L'Essonne veut réfléchir à un statut d'«assistant sexuel»
Le président du département souhaite concevoir un service public de l'assistance sexuelle aux handicapés, en le distinguant strictement d'une forme de prostitution.
Le département de l’Essonne a relancé jeudi une proposition très controversée : la mise en place d’un statut «d’assistant sexuel» pour les personnes handicapées, un projet décrié par les féministes, qui redoutent une nouvelle forme de prostitution.
Le conseil général de l’Essonne a annoncé qu’il allait engager une réflexion «sur la vie affective et sexuelle des personnes en situation de handicap» dont une des pistes serait la création d’un statut «d’assistant sexuel». Si le service voyait le jour, il s’agirait d’une première en France. «On s’occupe de l’accès aux transports, du droit au logement mais cet accès à la sexualité est un impensé total», a déclaré à l’AFP Jérôme Guedj, le président (PS) du département.
Le lancement de cette réflexion doit être entériné lundi à l’occasion de l’adoption par la collectivité du schéma départemental en faveur des personnes handicapées. Ce schéma prévoit aussi d’étendre la formation et l’information sur la vie affective et sexuelle des personnes handicapées. Début avril, un groupe de travail avec des associations et des juristes devrait être constitué, et des voyages d’étude notamment en Suisse et en Belgique, où l’aide sexuelle est légale, sont prévus. Les conclusions de cette réflexion ne devraient toutefois pas être connues avant la fin de l’année.
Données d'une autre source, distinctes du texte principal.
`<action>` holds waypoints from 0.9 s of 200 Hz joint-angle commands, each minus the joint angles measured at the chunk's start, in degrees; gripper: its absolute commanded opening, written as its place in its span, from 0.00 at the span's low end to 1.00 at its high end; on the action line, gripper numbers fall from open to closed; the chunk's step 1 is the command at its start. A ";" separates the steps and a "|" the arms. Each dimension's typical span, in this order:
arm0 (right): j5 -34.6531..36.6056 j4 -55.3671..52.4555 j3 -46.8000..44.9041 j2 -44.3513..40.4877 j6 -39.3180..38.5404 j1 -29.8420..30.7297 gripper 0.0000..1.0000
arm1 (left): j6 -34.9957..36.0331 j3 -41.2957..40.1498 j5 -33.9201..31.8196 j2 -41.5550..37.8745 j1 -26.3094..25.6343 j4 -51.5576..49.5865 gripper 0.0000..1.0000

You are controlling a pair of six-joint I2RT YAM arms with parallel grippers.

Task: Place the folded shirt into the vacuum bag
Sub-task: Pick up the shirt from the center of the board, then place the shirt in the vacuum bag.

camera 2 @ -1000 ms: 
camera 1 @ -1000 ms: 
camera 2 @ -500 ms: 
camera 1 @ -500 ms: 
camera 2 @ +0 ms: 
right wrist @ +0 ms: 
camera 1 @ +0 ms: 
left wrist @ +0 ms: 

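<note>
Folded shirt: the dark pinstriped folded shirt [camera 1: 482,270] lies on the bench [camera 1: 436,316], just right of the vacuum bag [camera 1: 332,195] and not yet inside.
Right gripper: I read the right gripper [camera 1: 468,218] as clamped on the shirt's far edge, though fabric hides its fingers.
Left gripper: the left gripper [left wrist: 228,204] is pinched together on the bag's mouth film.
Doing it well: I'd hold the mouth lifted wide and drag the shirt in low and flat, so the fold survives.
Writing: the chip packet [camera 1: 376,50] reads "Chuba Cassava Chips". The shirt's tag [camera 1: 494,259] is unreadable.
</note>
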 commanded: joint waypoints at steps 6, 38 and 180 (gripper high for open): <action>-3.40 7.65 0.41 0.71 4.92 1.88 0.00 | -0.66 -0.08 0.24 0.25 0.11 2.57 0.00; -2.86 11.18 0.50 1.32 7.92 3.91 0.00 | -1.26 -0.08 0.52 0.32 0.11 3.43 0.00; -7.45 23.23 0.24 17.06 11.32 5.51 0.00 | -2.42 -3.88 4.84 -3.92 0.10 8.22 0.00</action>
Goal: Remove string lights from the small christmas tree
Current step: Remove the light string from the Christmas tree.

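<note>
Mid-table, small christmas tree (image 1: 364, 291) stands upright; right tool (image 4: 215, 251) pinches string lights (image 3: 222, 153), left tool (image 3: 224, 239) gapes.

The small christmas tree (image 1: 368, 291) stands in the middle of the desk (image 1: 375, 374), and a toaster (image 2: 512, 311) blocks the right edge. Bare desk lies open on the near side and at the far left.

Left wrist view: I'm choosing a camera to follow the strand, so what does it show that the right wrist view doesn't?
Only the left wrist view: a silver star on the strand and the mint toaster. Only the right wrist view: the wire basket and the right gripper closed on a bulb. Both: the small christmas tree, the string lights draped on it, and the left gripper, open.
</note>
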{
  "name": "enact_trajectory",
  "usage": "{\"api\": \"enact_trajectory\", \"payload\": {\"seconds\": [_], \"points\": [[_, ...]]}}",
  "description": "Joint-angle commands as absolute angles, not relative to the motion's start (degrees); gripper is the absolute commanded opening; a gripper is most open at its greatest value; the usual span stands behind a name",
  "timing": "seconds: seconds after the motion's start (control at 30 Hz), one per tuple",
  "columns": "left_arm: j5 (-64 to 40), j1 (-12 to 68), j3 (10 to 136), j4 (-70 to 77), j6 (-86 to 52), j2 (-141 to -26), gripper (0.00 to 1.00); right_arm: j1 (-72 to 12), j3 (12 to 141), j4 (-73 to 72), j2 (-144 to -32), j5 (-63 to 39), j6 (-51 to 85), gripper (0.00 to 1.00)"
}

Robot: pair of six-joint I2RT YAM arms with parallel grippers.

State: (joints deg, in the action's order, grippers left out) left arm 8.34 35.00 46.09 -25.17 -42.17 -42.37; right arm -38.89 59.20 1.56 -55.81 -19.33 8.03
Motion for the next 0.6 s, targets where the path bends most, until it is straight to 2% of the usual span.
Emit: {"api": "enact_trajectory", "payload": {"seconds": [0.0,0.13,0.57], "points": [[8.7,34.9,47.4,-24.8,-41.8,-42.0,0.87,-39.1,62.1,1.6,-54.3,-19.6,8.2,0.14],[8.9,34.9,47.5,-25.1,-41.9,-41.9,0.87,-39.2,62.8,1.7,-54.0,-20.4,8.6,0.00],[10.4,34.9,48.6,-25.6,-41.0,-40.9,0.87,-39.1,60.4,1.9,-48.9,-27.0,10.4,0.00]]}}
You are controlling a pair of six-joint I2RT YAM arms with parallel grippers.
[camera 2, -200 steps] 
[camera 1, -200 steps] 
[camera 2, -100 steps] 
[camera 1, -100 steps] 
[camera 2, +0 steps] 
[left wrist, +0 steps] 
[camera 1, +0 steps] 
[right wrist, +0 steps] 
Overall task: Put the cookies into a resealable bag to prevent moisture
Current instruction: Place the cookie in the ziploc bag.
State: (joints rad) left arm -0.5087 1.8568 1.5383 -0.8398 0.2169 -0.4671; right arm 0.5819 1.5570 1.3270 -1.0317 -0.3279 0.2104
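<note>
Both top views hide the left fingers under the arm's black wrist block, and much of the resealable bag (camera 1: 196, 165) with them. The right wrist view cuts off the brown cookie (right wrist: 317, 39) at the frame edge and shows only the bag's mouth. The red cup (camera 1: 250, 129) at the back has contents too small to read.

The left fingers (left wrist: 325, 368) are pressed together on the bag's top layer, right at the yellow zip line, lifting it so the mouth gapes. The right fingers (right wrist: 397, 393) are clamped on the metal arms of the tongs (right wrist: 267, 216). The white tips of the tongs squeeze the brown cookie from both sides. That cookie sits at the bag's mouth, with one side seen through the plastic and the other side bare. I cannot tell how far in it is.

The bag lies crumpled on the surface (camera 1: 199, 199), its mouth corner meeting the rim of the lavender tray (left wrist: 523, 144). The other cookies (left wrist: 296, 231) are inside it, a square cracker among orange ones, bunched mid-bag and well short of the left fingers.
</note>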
«Il s’agit d’une initiative citoyenne, qui brave les interdits et les tabous», s’est réjouie Pascale Ribes, vice-présidente de l’Association des paralysés de France (APF), qui souhaite désormais «l’ouverture d’un débat public sur le sujet». «Il s’agit du dernier droit à conquérir pour les personnes en situation de handicap», a-t-elle souligné, déplorant qu’il y ait pour le moment «zéro réponse».
«La formation, le cadre, tout reste à définir, à encadrer. Ensuite je ne sais pas, jusqu’où ça va aller. Est-ce que ça va aller jusqu’à l’acte sexuel ? Je ne sais pas», a toutefois tempéré le président de l’Essonne.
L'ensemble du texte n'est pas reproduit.